Wilson was for years a perennial candidate in local elections before the controvers­ial 2013 HCC election, which prompted an ongoing legal battle over whether he was eligible to run. The Harris County Attorney’s Office sued Wilson, claiming he lied about his residency when running for office. Wilson has won at several levels, but the county has appealed for a second time and HCC is on the hook for his attorney fees.

“We’re supposed to trust the person who lies and manipulate­s his way into office? I don’t think so,” HCC board Chairman Zeph Capo said. ‘Ridiculous’ complaint

Capo, who voted to buy the Conn’s building, said Wilson’s complaint is “ridiculous.” Capo said the college hired “an appraiser with a good reputation and a stellar record” and the board acted on the recommenda­tions of the experts.

Capo said Wilson is only interested in “getting his face on TV” and is not acting in the best interest of the college.

“I think it’s in the best interest of Dave Wilson,” Capo said.

Wilson said he was acting on behalf of the residents of his district.

“What can I do? Am I going to roll in with the get-along to go-along crowd? Hell no,” Wilson said. “The chancellor needs to be fired, (chief facilities officer) Chuck Smith needs to be fired and I don’t care what the board thinks.”

Wilson’s complaint comes a week after HCC settled a costly legal battle with former acting Chancellor Renee Byas, who also had served as the college’s top lawyer. Byas alleged in court that she had been talking to the FBI about potential misuse of bond money and allegation­s that some trustees had steered business to their friends and political allies.

When the Conn’s building became available late last year, college officials approached the owner with the $5.3 million price from the original appraisal. The owner turned down the offer and explained the first appraisal failed to reflect that the building could be leased, HCC officials have said.

“So we sent the appraiser back to talk to the owner and said, value it based on what the owner thinks the value is based on the potential tenants,” Smith said in an interview in June.

HCC officials brought the second appraisal, with the final $8.5 million price tag, to the board in January. The board voted 5-1 to approve the purchase. Wilson voted against the deal; three other trustees were not at the meeting.

It won’t be easy to prove that college officials broke any law, said Kellen Zale, an assistant professor at the University of Houston Law Center who teaches property, real estate, land use and municipal law.
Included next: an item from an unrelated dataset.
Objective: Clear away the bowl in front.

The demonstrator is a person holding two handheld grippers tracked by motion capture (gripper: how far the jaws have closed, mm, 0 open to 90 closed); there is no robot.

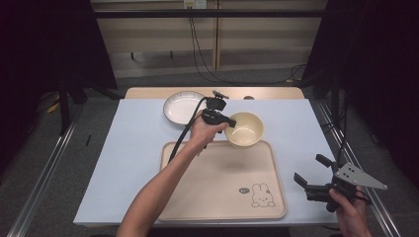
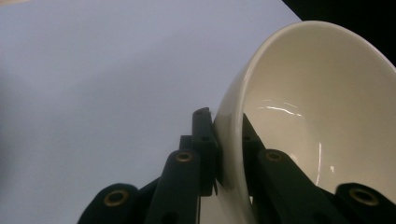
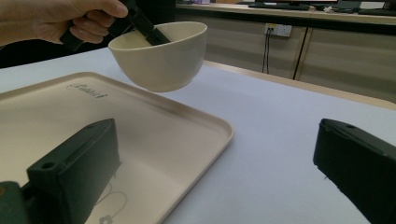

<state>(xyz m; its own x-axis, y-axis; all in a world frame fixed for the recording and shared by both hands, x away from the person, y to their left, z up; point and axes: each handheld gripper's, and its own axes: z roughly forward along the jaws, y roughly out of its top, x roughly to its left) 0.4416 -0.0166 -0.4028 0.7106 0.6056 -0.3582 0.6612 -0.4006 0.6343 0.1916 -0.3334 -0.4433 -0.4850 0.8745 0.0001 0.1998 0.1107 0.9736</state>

“Sometimes things have the look of impropriet­y but it is exceedingl­y difficult to show it was actual illegal activity,” Zale said. “Just because people make bad decisions in real estate all the time, whether they’re a government actor or a nongovernm­ent actor. It’s very difficult to prove that something just wasn’t a bad deal.” Good investment

Capo told the Chronicle at the time that the former Conn’s building was a good investment, even if it wasn’t to be used right away.

“We’re not buying for immediacy, we’re buying for the future. We’re buying to figure out what’s going on over the next 20 years at this campus,” Capo said. “Maybe it is worth it for us to say we have thought this piece through … that we’ll be able to hold it for future expansion.”

But Wilson says in his complaint that the board was misled about how the building would be used. Chancellor Cesar Maldonado told the board before the vote that HCC would lease 20,000 square feet to Tesla and keep 5,000 for the college, the complaint says. But the $8.5 million appraisal assumed the college would lease all 25,000 square feet of the building.

Wilson contends that the assumption that the college would lease all of the building added $1.7 million to its value.

His complaint also alleges that with bond money going toward at least the Conn’s purchase and the planned purchase of a shopping center in southwest Houston, HCC is poised to exceed an Internal Revenue Service rule that government entities can’t spend more than 5 percent of a bond package on buildings it isn’t using for schools.

HCC, meanwhile, has put a large “for lease” sign on the Conn’s building.